Problem to solve: Within the listing, each line that has the string "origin" should be copied.
(Beginning of Given entries)
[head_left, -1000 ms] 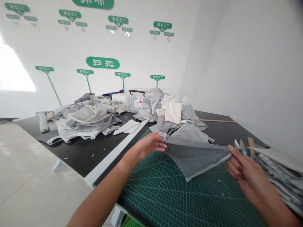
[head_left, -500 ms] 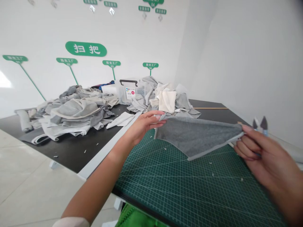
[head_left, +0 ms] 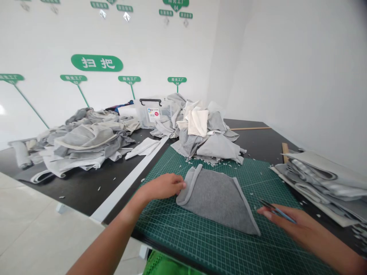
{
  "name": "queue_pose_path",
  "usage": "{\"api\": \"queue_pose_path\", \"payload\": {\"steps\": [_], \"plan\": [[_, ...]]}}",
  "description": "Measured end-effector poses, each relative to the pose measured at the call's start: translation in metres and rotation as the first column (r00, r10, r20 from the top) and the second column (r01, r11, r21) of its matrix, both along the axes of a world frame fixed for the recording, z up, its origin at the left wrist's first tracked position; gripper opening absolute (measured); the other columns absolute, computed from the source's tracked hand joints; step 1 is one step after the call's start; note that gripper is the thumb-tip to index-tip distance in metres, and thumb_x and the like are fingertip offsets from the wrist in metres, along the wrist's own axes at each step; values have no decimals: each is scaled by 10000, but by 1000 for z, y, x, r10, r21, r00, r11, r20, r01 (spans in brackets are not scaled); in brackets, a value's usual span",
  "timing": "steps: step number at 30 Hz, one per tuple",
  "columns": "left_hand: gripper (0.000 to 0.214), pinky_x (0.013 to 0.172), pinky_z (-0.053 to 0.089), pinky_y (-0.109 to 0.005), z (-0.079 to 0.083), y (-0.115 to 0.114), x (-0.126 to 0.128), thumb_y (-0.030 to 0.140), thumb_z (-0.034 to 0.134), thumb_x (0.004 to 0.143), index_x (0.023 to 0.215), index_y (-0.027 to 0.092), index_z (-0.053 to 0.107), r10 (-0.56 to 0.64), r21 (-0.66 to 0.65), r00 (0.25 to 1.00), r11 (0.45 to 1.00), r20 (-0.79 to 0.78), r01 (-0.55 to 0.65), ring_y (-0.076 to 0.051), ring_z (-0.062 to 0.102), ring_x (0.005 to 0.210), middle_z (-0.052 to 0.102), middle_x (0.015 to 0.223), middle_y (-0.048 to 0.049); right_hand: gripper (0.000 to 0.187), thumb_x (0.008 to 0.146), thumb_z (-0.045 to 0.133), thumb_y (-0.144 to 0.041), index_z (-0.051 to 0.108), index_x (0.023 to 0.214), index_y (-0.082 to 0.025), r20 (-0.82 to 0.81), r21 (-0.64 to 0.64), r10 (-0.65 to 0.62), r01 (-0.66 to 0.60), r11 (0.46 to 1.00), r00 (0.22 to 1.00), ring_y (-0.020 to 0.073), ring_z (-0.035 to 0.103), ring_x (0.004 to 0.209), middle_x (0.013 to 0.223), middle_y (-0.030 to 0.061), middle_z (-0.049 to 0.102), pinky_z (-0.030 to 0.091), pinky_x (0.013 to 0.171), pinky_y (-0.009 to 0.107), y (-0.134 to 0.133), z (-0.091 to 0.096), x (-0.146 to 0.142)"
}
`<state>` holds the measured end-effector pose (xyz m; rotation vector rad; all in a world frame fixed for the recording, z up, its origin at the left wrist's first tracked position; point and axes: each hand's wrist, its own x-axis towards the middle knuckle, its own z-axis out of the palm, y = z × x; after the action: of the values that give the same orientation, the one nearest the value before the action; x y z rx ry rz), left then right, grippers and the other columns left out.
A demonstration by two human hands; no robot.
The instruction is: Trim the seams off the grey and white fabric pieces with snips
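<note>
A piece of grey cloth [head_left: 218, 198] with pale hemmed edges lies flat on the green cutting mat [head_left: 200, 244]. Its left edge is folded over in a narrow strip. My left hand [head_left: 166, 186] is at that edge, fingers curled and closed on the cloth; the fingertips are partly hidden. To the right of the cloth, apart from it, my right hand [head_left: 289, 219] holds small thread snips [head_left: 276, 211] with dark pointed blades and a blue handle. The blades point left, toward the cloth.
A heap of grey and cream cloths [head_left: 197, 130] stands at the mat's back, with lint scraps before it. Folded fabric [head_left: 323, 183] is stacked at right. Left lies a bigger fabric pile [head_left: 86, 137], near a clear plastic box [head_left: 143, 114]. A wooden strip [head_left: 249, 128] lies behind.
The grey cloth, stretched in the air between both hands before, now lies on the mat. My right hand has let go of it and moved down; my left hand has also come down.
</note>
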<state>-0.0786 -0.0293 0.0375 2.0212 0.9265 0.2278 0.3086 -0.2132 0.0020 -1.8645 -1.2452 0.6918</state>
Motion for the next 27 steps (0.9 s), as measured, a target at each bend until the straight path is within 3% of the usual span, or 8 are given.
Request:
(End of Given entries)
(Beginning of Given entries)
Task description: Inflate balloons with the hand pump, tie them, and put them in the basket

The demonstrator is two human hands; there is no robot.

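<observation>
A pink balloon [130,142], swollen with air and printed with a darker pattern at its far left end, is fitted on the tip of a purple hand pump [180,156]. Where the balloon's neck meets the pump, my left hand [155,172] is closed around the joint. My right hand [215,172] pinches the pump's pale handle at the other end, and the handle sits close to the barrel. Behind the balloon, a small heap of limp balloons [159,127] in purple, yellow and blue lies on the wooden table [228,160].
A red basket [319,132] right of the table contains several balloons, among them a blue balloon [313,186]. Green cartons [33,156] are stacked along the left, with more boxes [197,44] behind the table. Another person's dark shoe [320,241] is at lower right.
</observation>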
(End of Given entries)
Written reply:
  "description": "Measured end-effector poses, each relative to the pose measured at the call's start: translation in metres and rotation as the first column (r00, r10, r20 from the top) and the second column (r01, r11, r21) of its matrix, both along the axes of a world frame fixed for the recording, z up, its origin at the left wrist's first tracked position; gripper opening absolute (measured); the other columns absolute, computed from the source's tracked hand joints; step 1 is one step after the call's start; note that gripper is the thumb-tip to index-tip distance in metres, and thumb_x and the like are fingertip offsets from the wrist in metres, along the wrist's own axes at each step; values have no decimals: each is scaled by 10000, but by 1000 for z, y, x, r10, r21, r00, r11, r20, r01 (spans in brackets are not scaled); in brackets, a value's usual span",
`<state>` holds the measured end-effector pose (xyz m; rotation vector rad; all in a world frame fixed for the recording, z up, its origin at the left wrist's first tracked position; point and axes: each hand's wrist, its own x-axis towards the middle knuckle, its own z-axis out of the palm, y = z × x; after the action: of the values that give the same orientation, the one nearest the value before the action; x y z rx ry rz), left then right, grippers and the other columns left out.

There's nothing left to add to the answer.